** WHAT YOU SHOULD DO **
How do the lines below between the ones holding "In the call" and "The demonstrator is", inclusive, read? Give them again exactly, with no other lines.

---------------

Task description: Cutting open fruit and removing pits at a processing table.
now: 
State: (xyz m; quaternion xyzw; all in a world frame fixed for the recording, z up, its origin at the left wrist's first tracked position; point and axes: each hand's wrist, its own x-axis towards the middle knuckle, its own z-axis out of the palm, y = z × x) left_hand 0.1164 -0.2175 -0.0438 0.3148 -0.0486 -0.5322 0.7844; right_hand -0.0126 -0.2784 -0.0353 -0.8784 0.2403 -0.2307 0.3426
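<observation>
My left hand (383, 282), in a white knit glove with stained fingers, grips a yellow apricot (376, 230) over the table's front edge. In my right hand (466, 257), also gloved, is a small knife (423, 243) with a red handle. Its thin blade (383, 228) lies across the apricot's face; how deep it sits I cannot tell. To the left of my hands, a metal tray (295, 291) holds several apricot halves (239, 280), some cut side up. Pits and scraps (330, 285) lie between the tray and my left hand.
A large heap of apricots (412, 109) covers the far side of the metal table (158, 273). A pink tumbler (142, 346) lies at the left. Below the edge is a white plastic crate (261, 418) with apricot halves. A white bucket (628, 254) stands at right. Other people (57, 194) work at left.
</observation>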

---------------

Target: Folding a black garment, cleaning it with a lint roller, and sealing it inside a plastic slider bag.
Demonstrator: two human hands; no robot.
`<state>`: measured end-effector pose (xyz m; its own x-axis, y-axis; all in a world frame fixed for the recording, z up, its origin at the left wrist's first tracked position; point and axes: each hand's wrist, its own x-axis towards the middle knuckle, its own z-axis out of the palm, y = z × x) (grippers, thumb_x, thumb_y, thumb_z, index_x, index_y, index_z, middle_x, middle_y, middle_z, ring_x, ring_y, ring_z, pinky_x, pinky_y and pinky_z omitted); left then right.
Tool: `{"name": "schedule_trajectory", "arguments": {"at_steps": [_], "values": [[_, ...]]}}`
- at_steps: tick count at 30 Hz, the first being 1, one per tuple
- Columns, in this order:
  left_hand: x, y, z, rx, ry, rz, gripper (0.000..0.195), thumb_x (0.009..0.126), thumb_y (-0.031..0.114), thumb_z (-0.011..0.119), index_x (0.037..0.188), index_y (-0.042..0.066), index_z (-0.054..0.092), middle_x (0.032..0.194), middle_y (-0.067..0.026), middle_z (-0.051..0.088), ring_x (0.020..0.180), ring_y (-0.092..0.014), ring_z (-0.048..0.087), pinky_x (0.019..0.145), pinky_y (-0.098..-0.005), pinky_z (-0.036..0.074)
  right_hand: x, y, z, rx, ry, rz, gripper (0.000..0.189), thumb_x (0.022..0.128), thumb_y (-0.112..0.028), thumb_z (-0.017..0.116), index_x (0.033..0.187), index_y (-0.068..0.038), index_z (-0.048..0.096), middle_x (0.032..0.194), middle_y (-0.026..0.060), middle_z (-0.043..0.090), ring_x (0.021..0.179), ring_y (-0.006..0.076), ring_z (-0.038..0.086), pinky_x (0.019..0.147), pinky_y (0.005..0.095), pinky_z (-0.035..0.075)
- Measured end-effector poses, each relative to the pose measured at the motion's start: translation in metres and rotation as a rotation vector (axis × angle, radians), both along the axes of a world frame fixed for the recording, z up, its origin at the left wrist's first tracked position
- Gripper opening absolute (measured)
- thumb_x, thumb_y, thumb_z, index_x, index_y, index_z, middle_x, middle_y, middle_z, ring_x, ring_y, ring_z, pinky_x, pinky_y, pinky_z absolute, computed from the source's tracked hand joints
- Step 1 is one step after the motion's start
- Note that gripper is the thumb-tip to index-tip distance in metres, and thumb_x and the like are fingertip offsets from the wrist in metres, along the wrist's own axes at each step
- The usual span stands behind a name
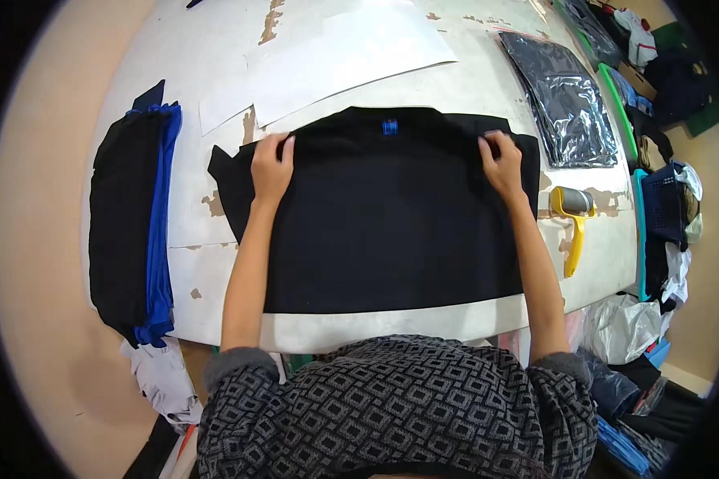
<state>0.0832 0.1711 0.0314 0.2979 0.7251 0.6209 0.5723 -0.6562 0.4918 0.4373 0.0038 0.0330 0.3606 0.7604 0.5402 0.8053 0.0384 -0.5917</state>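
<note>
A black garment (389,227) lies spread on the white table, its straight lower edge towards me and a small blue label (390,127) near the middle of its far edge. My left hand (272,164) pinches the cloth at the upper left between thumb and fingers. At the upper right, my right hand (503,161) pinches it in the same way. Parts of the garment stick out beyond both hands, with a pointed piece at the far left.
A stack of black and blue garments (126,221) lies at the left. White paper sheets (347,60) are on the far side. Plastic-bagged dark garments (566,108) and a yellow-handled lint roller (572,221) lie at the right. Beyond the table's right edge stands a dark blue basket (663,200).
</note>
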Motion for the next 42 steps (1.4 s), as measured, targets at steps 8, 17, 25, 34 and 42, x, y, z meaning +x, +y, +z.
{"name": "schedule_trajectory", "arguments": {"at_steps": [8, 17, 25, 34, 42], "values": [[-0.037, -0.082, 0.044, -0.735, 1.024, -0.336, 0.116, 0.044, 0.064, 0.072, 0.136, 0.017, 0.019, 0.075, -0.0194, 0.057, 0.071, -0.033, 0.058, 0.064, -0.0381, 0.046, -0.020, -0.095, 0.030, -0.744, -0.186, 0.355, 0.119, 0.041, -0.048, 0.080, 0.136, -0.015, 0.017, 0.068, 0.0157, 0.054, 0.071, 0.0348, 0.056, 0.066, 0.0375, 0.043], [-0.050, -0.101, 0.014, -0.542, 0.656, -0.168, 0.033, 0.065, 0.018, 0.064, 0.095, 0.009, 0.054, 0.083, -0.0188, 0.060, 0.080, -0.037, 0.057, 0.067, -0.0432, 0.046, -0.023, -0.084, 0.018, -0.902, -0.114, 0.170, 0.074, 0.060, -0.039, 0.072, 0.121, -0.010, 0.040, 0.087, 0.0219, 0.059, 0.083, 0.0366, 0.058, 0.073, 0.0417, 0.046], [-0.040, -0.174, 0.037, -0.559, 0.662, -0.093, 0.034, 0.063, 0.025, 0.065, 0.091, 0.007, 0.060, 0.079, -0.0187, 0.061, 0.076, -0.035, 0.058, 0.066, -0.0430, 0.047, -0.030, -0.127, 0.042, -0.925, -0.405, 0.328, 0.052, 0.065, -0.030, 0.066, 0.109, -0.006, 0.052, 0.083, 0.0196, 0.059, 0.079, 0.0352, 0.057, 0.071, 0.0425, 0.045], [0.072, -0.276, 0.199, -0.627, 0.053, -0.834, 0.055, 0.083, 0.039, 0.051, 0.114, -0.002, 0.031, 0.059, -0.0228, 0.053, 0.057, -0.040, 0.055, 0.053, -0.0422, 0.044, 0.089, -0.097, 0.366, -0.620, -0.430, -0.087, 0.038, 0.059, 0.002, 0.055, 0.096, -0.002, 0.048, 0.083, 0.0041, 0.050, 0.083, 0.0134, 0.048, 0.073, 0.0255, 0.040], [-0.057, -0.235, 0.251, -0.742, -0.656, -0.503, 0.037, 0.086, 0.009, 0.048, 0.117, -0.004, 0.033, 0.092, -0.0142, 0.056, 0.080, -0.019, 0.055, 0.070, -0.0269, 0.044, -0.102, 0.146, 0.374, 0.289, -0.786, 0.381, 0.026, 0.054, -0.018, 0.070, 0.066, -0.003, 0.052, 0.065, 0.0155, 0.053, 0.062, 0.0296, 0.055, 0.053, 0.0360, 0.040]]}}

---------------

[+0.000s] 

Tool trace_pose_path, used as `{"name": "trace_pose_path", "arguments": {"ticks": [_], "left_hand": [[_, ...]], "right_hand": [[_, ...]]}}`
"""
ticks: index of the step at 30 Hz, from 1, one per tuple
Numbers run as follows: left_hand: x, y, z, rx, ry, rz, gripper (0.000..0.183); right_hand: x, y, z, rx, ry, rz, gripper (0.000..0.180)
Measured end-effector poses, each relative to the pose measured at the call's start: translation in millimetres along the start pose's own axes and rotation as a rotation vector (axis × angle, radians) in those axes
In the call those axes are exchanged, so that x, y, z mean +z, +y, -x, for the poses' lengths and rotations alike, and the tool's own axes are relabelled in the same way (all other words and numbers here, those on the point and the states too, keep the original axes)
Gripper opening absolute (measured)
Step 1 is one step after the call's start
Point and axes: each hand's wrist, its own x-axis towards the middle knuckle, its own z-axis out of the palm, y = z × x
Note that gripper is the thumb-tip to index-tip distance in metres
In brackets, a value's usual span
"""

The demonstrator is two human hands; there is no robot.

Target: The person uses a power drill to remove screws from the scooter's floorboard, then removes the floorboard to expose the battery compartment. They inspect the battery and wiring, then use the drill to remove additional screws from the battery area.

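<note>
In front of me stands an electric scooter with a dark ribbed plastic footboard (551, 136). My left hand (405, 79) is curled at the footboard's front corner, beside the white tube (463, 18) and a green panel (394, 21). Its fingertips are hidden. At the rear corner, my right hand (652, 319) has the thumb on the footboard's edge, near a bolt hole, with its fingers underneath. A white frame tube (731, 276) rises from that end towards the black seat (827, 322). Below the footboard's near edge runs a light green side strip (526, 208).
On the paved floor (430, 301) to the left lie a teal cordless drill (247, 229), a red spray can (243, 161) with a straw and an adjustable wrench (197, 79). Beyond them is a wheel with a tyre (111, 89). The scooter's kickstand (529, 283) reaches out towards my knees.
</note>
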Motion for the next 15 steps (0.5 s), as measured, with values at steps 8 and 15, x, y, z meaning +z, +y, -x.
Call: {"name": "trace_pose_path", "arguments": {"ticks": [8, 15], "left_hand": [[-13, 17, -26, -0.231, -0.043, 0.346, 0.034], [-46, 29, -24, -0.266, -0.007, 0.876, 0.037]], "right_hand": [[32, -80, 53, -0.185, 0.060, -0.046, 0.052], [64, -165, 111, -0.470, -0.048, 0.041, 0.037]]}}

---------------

** EXERCISE OUTPUT **
In the call those axes are exchanged, so that x, y, z mean +z, +y, -x, for the poses' lengths and rotations alike, and the tool's own axes are relabelled in the same way (all other words and numbers here, those on the point and the states too, keep the original axes)
Gripper opening absolute (measured)
Step 1 is one step after the call's start
Point and axes: each hand's wrist, its own x-axis towards the middle knuckle, its own z-axis out of the palm, y = z × x
Note that gripper is the thumb-tip to index-tip distance in metres
In brackets, a value's usual span
"""

The demonstrator is two human hands; there is no robot.

The answer has now been finished.